SIP condena invasão do regime Ortega a jornal de oposição na Nicarágua

A Sociedade Interamericana de Imprensa (SIP) condenou e considerou a invasão da sede do jornal digital El Confidencial, da Nicarágua, como um grave atentado à liberdade de expressão. Na última sexta-feira (14), policiais levaram computadores, documentos pessoais e câmeras dos profissionais. Também fecharam o local e impediram a entrada de jornalistas, que não puderam fechar a edição impressa do diário, que sai aos domingos, nem gravar os programas de TV Esta Noche e Esta Semana.

“Trata-se de uma grave violação e outra descarada ação de violência contra os meios de comunicação que de forma valente informam e expõem aos cidadãos o verdadeiro rosto de um regime sem tolerância e democracia”, disse a presidente da SIP, María Elvira Domínguez. O ataque ao Confidencial não foi único. Ainda na madrugada de sexta-feira passada houve invasões a sedes de movimentos sociais do país, como o Centro Nicaraguense de Direitos Humanos. Há poucas semanas, Miguel Mora, diretor do 100% Notícias, outro meio de comunicação crítico ao governo, foi preso.

O jornal El Confidencial é dirigido pelo filho da ex-presidente Violeta Chamorro, Carlos Fernando Chamorro, e de oposição ao governo Ortega. O jornalista, entretanto, já foi diretor do jornal oficial do sandinismo e aliado do atual presidente da Nicarágua. Chamorro fundou o El Confidencial em julho de 1996, quando o país se preparava para as primeiras eleições de sua transição, em que Violeta Chamorro, entregaria o poder democraticamente a um novo presidente.

Seis anos antes, ela tinha conseguido o que parecia impossível: derrotar Daniel Ortega e a Frente Sandinista em eleições históricas e supervigiadas, que marcaram o início de uma transição difícil e dolorosa na Nicarágua, mas também o fim da guerra civil que tinha deixado dezenas de milhares de mortos. O país viveu em plena liberdade pela primeira vez em sua história e um novo jornalismo emergiu daquela primavera libertária, dedicado a supervisionar o poder público e privado.

Com El Confidencial, Carlos Fernando Chamorro também abriu uma nova etapa em sua vida.
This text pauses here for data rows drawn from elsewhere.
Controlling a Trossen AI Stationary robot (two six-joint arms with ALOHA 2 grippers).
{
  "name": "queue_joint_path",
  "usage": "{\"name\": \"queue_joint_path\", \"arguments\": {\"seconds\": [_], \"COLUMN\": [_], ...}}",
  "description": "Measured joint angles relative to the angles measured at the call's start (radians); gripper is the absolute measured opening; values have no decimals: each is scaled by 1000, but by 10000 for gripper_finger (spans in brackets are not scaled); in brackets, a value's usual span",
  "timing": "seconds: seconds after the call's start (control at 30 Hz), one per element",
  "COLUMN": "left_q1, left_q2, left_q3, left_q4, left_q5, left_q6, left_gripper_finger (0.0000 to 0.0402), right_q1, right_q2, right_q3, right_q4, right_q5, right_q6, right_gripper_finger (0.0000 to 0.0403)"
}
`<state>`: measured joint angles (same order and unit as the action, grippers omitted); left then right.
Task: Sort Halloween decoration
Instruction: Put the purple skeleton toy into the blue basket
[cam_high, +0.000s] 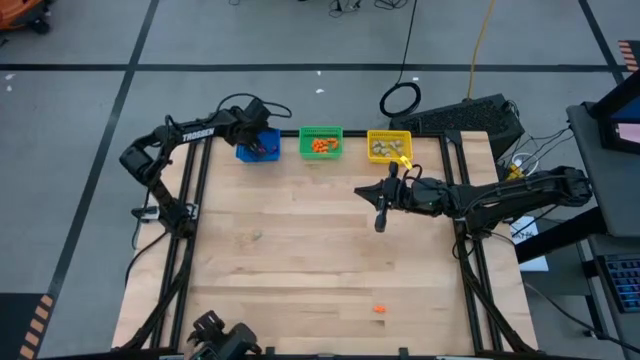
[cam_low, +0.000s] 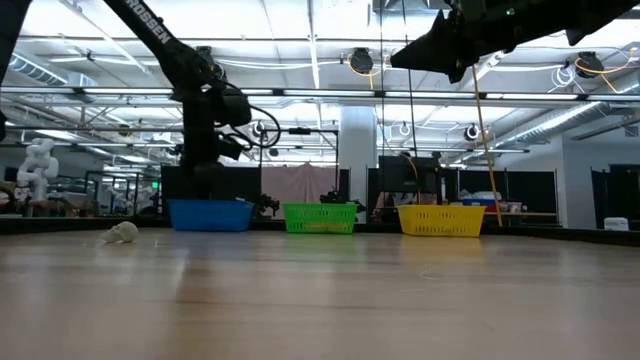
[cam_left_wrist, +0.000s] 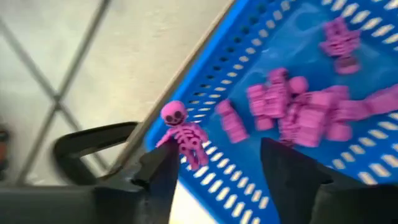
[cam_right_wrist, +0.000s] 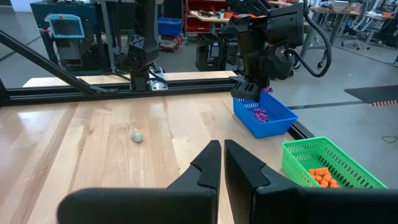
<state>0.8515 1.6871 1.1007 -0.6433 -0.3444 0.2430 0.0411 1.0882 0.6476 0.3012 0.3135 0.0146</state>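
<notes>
Purple skeleton (cam_left_wrist: 182, 132) hung between the left gripper's (cam_left_wrist: 217, 171) wide-open fingers over the blue bin (cam_high: 258, 150) of purple trinkets (cam_left_wrist: 305, 109). Green bin (cam_high: 321, 142) held orange ones, yellow bin (cam_high: 389, 146) pale ones; the right gripper (cam_high: 381, 222) hovered shut.

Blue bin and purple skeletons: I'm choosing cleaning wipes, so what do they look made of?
The blue bin looks like moulded plastic: slotted lattice walls, slight sheen. The purple skeletons look like moulded plastic or rubber, uniform in colour with a matte finish; which cannot be told.

Purple skeleton trinket (cam_left_wrist: 181, 132) at blue bin (cam_left_wrist: 267, 37) rim, purple trinkets (cam_left_wrist: 298, 109) heaped inside
</notes>
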Motion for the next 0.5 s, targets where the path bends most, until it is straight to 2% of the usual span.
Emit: {"name": "queue_joint_path", "arguments": {"seconds": [0.13,0.27,0.37,0.5], "left_q1": [-34,-69,-95,-122], "left_q2": [0,0,-1,-2], "left_q3": [0,0,0,0], "left_q4": [0,2,16,18], "left_q5": [-103,-98,14,299], "left_q6": [7,10,33,65], "left_gripper_finger": [248,256,249,231], "right_q1": [0,0,-8,-25], "right_q2": [0,0,10,91], "right_q3": [0,0,0,0], "right_q4": [0,-21,-62,-64], "right_q5": [0,0,11,27], "right_q6": [0,-1,-26,-77], "right_gripper_finger": [9,9,9,10]}}
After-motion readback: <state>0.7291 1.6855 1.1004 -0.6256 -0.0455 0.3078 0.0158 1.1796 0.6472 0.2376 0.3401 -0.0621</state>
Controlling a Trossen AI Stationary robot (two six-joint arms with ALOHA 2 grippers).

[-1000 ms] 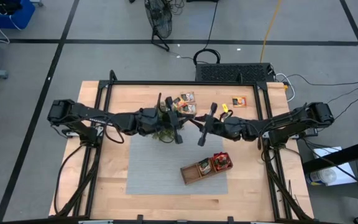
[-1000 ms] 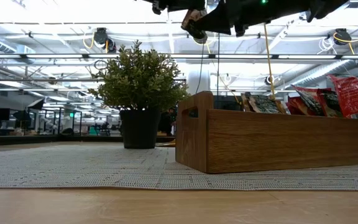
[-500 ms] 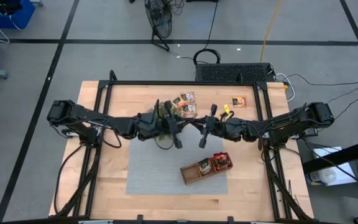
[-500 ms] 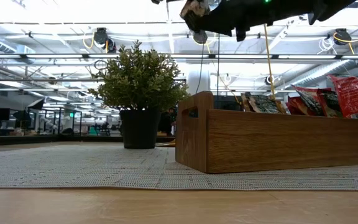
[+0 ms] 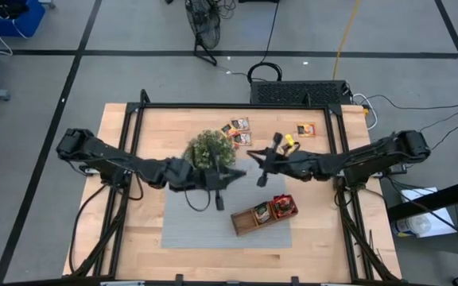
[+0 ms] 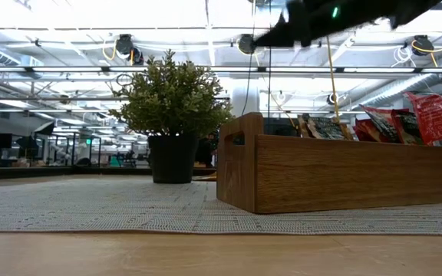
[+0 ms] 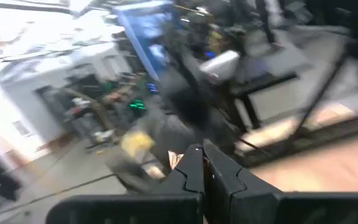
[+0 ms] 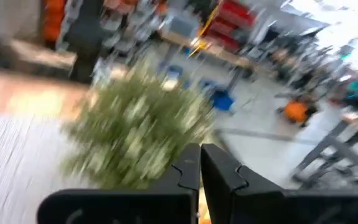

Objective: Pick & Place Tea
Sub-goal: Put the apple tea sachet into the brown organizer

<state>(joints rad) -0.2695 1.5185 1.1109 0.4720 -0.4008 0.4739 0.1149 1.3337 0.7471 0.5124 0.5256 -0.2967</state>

Durante sua juventude, ele havia apoiado abertamente a luta clandestina da Frente Sandinista de Libertação Nacional para derrubar a ditadura de Somoza. Essa ditadura assassinou o seu pai, Pedro Joaquín Chamorro, em 1978. Chamorro foi editor do La Prensa, então o jornal mais importante na Nicarágua, e em seus editoriais denunciava os abusos da ditadura. Seu assassinato marcou o início do fim da dinastia que governou o país centro-americano com mão forte por 47 anos.